*PROBLEM TO WORK ON*. A faithful copy of the listing below is needed, one that contains no pictures.
--- START ---
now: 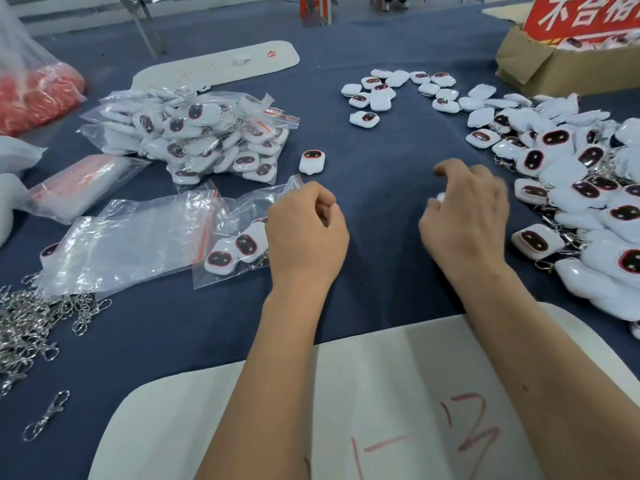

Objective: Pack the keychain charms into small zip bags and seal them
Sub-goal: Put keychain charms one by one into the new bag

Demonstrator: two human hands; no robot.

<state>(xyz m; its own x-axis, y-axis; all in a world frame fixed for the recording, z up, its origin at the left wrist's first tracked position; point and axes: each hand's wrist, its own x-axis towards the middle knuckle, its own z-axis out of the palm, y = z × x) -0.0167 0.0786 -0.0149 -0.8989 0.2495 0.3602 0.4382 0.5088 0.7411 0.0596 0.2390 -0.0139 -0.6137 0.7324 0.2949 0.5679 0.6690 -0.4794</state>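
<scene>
My left hand (306, 237) lies over the right edge of a clear zip bag (235, 244) that holds white keychain charms with dark red-rimmed faces. Its fingers are curled, and nothing shows between them. My right hand (467, 216) hovers over the blue cloth left of the big loose pile of charms (588, 188). Its fingers are curled round a small white piece, seemingly a charm (441, 197), mostly hidden. A single charm (312, 161) lies beyond my left hand. Empty zip bags (131, 244) lie to the left.
A heap of filled bags (204, 133) sits at the back left, and small charms (381, 95) are scattered at the back centre. Metal clasps (31, 327) pile up at the near left. A cardboard box (554, 69) stands back right. A white board (381, 403) lies under my forearms.
</scene>
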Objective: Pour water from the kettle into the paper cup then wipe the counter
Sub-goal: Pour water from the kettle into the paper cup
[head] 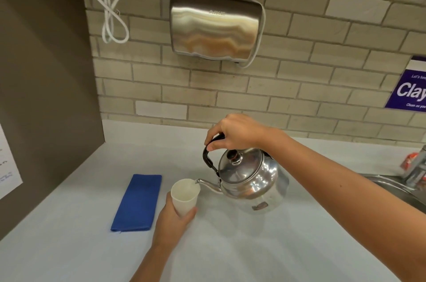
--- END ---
*SOLUTION TO THIS EXERCISE*.
now: 

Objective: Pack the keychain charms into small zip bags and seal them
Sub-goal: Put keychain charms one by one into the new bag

Demonstrator: two human hands; no robot.

<state>(xyz m; its own x-axis, y-axis; all in a world frame fixed for the recording, z up, its origin at the left wrist's first tracked position; point and axes: each hand's wrist, its own x-axis towards the middle knuckle, its own z-axis out of the palm, y = z × x) -0.0167 0.0786 -0.0149 -0.8989 0.2495 0.3602 0.4382 0.5088 0.7411 0.0596 0.2390 -0.0139 -0.6137 0.7324 0.2949 0.5679 0.6690 -0.4794</state>
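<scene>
My left hand (306, 237) lies over the right edge of a clear zip bag (235, 244) that holds white keychain charms with dark red-rimmed faces. Its fingers are curled, and nothing shows between them. My right hand (467, 216) hovers over the blue cloth left of the big loose pile of charms (588, 188). Its fingers are curled round a small white piece, seemingly a charm (441, 197), mostly hidden. A single charm (312, 161) lies beyond my left hand. Empty zip bags (131, 244) lie to the left.
A heap of filled bags (204, 133) sits at the back left, and small charms (381, 95) are scattered at the back centre. Metal clasps (31, 327) pile up at the near left. A cardboard box (554, 69) stands back right. A white board (381, 403) lies under my forearms.
</scene>
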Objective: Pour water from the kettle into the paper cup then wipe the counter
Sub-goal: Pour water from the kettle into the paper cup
[head] 

The output shown is complete.